Au cœur du projet dès le départ, Anne Monnet-Hoel reconnait que le sida a été largement absent de la campagne présidentielle et des législatives. « Mais l’objectif était, au-delà des candidats, de remettre le VIH dans le débat public. C’est avec cet objectif que nous avons publié une tribune dans le Monde juste après le deuxième tour de la présidentielle », indique-t-elle. Dans cette tribune, un grand nombre d’acteurs de la lutte contre le sida interpellaient le président Emmanuel Macron tout juste réélu pour lui rappeler l’urgence de la situation.

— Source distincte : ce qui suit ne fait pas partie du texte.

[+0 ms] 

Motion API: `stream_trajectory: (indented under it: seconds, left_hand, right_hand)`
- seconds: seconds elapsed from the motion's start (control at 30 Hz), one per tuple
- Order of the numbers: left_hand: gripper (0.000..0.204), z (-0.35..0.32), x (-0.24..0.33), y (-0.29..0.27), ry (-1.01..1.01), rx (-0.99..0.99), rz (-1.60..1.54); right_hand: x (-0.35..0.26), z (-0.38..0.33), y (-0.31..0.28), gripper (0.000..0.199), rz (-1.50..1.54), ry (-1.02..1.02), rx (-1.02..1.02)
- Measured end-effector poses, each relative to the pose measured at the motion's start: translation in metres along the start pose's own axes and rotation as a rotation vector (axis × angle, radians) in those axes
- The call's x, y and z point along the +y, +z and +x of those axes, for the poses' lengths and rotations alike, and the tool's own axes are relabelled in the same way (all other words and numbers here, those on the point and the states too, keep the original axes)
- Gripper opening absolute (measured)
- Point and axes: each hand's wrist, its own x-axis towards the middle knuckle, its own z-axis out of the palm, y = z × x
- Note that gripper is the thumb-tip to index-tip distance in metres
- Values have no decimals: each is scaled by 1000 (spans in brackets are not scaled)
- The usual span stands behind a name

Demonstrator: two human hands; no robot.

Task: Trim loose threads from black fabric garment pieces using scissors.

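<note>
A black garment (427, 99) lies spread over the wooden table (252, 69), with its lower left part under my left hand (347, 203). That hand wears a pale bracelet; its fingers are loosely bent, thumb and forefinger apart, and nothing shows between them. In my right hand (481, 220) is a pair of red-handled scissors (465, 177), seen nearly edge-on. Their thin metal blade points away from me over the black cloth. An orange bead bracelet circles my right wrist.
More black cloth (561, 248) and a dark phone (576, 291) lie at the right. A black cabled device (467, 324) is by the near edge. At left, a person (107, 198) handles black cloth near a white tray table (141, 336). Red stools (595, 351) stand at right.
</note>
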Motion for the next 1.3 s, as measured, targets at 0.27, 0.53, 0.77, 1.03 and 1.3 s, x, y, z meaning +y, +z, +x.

Mais ce combat va se poursuivre au-delà de la présidentielle. « On continue ce travail de sensibilisation auprès des députés », indique Anne Monnet-Hoel. « Cet appel des 10 choix a vocation à continuer à vivre au cours des cinq prochaines années. C’est en parlant d’une même voix que le monde du VIH réussira à se faire entendre », insiste Anaïs Saint-Gal.